■ Assignment:
Everything from the line containing "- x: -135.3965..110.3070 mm" through the line containing "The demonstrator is" should be repeated exactly, and nothing else from the data.
+ + +
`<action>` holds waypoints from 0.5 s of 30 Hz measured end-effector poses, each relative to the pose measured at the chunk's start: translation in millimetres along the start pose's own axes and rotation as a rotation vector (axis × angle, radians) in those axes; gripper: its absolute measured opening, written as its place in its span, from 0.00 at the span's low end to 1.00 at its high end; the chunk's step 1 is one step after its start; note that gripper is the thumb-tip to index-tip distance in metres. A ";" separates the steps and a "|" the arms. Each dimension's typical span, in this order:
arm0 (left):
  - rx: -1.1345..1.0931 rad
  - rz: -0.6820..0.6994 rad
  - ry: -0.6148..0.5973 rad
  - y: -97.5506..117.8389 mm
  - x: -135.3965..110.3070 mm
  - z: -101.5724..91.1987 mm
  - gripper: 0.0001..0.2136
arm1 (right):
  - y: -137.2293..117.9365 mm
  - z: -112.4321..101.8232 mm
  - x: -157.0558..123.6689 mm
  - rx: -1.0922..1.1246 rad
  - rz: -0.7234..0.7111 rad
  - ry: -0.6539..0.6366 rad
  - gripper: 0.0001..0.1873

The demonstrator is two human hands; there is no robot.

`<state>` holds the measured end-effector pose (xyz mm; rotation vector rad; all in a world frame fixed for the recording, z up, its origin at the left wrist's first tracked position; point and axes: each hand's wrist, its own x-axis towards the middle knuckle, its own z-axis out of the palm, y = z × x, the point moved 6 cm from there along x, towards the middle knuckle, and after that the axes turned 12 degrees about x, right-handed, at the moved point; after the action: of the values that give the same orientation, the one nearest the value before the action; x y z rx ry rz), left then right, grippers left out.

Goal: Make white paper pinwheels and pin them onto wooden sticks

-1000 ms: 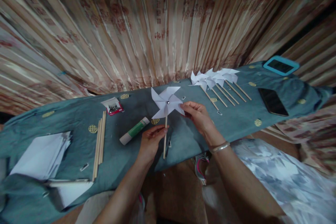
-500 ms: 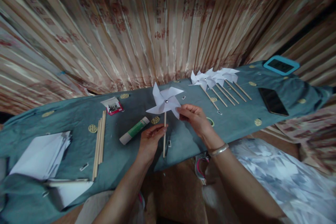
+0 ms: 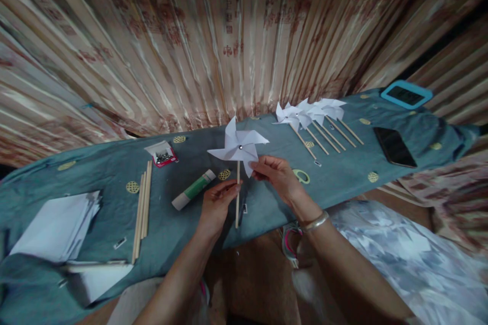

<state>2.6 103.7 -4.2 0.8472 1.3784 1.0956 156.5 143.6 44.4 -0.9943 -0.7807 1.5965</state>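
Note:
A white paper pinwheel (image 3: 244, 151) on a wooden stick stands upright in front of me, a round metal pin at its centre. My left hand (image 3: 218, 204) pinches the stick below the blades. With thumb and finger, my right hand (image 3: 276, 175) grips the tip of the lower right blade. A green-and-white glue stick (image 3: 193, 189) lies on the cloth left of the pinwheel. Behind my right wrist is the light green handle of what looks like a pair of scissors (image 3: 302, 176), its other end hidden by the hand.
Several finished pinwheels (image 3: 310, 114) lie in a row at the back right. Farther right are a phone (image 3: 395, 147) and a blue-framed device (image 3: 406, 95). On the left sit a small box of pins (image 3: 164, 156), several wooden sticks (image 3: 142, 208) and a paper stack (image 3: 57, 226). A curtain (image 3: 213, 51) hangs behind.
The pinwheel's blades have turned clockwise a little, and my right hand has moved slightly left and down with the blade tip. My left hand keeps its hold on the stick.

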 end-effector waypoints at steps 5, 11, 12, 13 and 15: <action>-0.001 -0.010 -0.004 -2.4 0.2 0.3 0.17 | 5.0 4.2 -1.9 0.032 0.049 -0.008 0.21; -0.017 0.008 -0.012 -1.5 -0.4 1.1 0.14 | 9.7 9.9 -3.7 -0.024 0.035 -0.043 0.17; -0.016 0.007 -0.014 -1.3 -0.6 1.3 0.14 | 10.5 10.8 -3.9 -0.032 0.027 -0.050 0.17; -0.017 0.004 -0.015 -1.0 -0.8 1.4 0.14 | 11.5 11.7 -4.2 -0.036 0.022 -0.057 0.17; -0.023 0.000 -0.020 -0.3 -1.2 1.8 0.14 | 13.6 13.2 -4.5 -0.035 0.016 -0.066 0.18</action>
<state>4.6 102.8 -4.0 0.8399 1.3467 1.0983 139.3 136.1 39.3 -0.9794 -0.8501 1.6412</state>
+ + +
■ Finished exercise:
  - x: -135.3965..110.3070 mm
  - z: -101.5724..91.1987 mm
  - gripper: 0.0001..0.2136
arm1 (right):
  - y: -137.2293..117.9365 mm
  - z: -112.4321..101.8232 mm
  - x: -157.0558..123.6689 mm
  - rx: -1.0922..1.1246 rad
  - rz: -0.7234..0.7111 rad
  - ry: -0.6539..0.6366 rad
  - gripper: 0.0001..0.1873

The demonstrator is two human hands; there is no robot.

There is no more to this answer.